TASK DESCRIPTION
Retype every line from the start of the data down to and including the line with "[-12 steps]". Skip the pictures.
··· DATA SHOWN
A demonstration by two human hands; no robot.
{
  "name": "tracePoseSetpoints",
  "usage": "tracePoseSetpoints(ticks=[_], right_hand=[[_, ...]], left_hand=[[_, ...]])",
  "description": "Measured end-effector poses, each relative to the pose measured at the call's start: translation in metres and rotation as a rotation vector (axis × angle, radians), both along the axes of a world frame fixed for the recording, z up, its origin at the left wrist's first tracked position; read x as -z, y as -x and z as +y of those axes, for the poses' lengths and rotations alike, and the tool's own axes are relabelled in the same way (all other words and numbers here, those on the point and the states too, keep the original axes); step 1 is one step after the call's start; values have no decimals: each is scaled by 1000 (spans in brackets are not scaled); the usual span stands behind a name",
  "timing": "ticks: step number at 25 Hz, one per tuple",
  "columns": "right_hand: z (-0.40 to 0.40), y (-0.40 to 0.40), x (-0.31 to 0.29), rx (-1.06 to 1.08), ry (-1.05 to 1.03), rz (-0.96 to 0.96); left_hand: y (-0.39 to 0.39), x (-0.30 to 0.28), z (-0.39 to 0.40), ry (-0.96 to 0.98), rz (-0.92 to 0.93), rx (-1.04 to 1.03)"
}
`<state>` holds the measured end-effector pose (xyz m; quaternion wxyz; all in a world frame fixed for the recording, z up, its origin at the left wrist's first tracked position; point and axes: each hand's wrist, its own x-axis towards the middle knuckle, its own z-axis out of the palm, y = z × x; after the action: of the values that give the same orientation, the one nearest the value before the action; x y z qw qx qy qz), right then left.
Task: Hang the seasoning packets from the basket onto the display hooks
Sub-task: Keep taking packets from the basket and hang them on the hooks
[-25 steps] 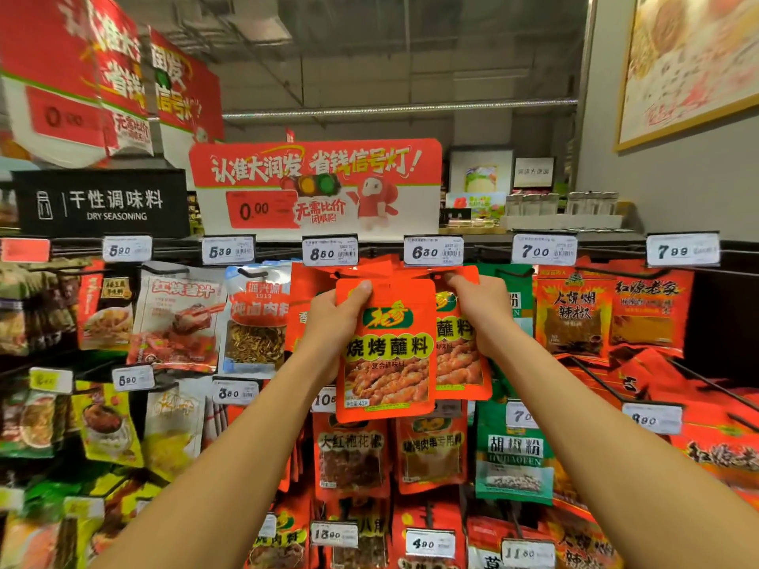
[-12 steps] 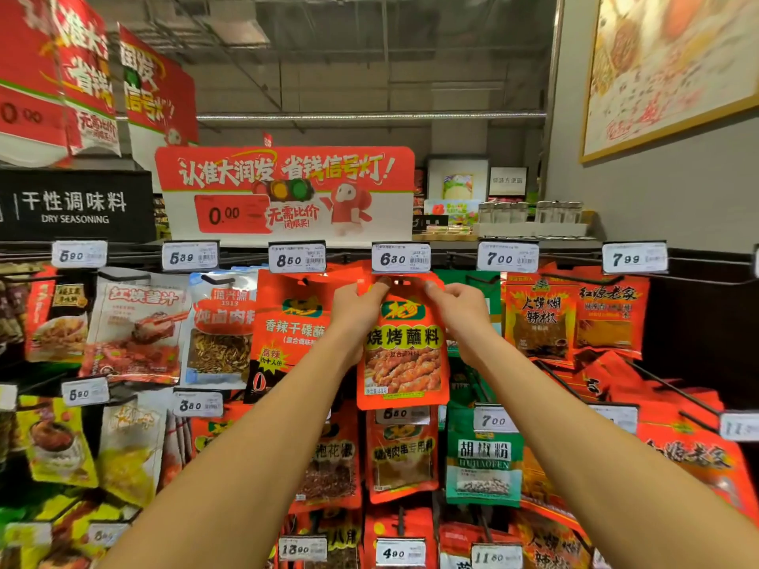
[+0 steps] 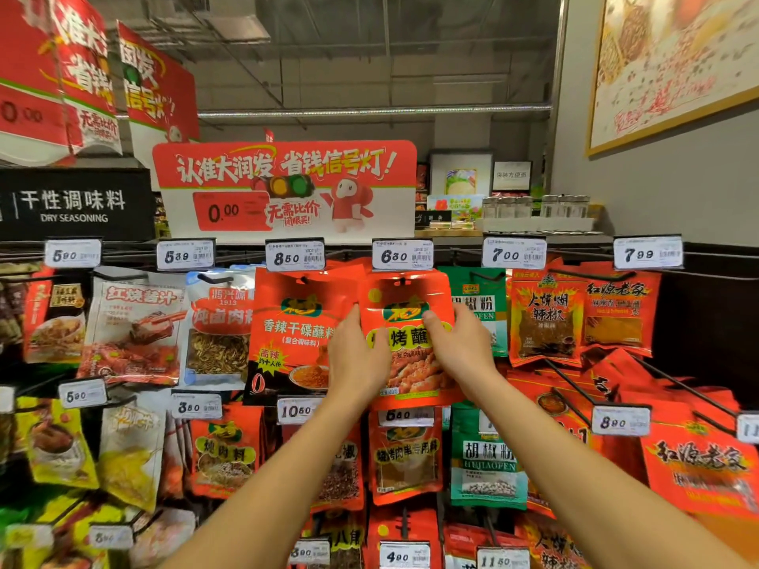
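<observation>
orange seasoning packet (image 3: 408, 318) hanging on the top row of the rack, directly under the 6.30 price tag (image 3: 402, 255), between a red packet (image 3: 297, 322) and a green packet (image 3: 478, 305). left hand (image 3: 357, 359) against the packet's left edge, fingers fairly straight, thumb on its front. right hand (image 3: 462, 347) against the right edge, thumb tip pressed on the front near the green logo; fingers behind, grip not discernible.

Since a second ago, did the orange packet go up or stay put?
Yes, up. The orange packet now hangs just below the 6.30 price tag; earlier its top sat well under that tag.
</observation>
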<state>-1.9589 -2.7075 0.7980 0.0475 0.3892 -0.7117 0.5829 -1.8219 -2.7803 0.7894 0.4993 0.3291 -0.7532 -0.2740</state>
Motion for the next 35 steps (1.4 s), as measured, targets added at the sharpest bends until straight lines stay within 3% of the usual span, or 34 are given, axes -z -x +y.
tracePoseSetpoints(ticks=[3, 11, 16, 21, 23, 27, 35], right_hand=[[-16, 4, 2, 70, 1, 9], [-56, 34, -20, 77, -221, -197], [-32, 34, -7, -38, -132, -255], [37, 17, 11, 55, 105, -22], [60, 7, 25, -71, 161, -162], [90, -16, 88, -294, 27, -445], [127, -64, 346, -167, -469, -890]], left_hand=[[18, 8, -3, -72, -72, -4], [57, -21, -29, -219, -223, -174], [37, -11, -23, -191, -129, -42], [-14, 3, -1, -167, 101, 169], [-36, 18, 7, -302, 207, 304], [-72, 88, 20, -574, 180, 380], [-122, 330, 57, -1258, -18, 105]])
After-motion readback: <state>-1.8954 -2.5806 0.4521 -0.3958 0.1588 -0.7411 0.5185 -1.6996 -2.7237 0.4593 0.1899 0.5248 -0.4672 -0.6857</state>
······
WRITTEN RESPONSE
A demonstration by two human hands; no robot.
{
  "name": "tracePoseSetpoints",
  "usage": "tracePoseSetpoints(ticks=[_], right_hand=[[_, ...]], left_hand=[[_, ...]])",
  "description": "Measured end-effector poses, each relative to the pose measured at the call's start: translation in metres and rotation as a rotation vector (axis × angle, radians), both along the axes of a world frame fixed for the recording, z up, its origin at the left wrist's first tracked position; read x as -z, y as -x and z as +y of those axes, for the poses' lengths and rotations alike, and the tool's own axes are relabelled in the same way (all other words and numbers here, those on the point and the states too, keep the original axes); step 1 is one step after the call's start; values have no decimals: each is scaled by 1000 (spans in brackets are not scaled); the usual span stands behind a name",
  "timing": "ticks: step number at 25 Hz, one per tuple",
  "columns": "right_hand: z (-0.40 to 0.40), y (-0.40 to 0.40), x (-0.31 to 0.29), rx (-1.06 to 1.08), ry (-1.05 to 1.03), rz (-0.96 to 0.96); left_hand: y (-0.39 to 0.39), x (-0.30 to 0.28), z (-0.39 to 0.40), ry (-0.96 to 0.98), rz (-0.92 to 0.93), rx (-1.04 to 1.03)"
}
`<state>` holds the measured end-effector pose (xyz m; quaternion wxyz; all in a world frame fixed for the recording, z up, its origin at the left wrist's first tracked position; point and axes: each hand's wrist, its own x-axis towards the middle knuckle, its own z-axis out of the palm, y = z × x; after the action: of the values that give the same orientation, the one nearest the value before the action; x y z qw qx qy qz), right then left.
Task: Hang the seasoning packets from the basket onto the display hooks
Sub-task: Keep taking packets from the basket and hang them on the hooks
[-25 steps] 
[-12 steps] 

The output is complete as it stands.